* [Exercise objective]: Would you count the lines in the material below that include the string "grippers"? Only the number is needed.

========

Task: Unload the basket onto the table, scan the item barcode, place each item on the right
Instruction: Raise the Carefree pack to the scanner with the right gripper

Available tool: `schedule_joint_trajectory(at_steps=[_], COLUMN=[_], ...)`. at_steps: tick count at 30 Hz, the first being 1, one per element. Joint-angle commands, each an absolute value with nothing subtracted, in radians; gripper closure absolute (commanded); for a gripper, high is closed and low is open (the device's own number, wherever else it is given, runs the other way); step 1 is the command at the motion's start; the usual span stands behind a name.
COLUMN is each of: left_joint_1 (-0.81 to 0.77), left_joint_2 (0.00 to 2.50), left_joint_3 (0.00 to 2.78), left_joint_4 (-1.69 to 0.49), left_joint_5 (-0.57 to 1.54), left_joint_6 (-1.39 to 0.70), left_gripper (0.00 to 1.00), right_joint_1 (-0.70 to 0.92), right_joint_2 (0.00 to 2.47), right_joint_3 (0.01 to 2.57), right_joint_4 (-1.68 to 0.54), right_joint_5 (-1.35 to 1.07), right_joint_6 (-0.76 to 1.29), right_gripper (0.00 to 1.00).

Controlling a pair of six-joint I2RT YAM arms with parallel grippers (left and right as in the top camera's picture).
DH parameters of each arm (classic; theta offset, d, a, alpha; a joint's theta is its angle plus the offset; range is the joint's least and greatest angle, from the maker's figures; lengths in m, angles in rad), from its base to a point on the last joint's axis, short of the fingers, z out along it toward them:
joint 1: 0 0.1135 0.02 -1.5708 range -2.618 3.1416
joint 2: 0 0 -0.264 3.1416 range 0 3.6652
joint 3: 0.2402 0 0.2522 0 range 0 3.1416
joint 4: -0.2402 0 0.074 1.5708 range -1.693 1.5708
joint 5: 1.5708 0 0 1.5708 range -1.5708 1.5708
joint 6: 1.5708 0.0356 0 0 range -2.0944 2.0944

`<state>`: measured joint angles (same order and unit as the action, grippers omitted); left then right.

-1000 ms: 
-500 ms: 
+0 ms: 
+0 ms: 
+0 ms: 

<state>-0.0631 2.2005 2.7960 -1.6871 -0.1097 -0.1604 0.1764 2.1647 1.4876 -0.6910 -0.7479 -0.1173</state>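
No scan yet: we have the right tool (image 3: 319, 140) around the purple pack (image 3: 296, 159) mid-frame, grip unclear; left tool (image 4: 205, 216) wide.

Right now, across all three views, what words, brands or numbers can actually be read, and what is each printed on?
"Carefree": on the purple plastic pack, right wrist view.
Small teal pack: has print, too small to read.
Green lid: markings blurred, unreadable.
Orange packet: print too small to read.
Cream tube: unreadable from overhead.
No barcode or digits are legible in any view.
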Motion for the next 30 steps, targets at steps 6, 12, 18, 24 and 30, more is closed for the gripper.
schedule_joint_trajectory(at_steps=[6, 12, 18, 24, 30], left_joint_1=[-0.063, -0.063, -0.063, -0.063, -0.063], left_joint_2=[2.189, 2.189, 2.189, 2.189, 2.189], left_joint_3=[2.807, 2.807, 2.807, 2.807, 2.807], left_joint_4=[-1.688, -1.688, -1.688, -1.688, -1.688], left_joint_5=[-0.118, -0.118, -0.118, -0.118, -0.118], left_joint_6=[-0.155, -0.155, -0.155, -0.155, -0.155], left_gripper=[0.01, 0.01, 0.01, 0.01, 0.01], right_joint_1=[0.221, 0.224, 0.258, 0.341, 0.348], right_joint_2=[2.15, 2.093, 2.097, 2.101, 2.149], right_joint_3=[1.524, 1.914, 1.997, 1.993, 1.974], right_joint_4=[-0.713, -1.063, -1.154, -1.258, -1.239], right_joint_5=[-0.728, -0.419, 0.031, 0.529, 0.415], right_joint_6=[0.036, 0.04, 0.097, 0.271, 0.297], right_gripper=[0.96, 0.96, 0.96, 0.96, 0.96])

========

* [Written solution]: 2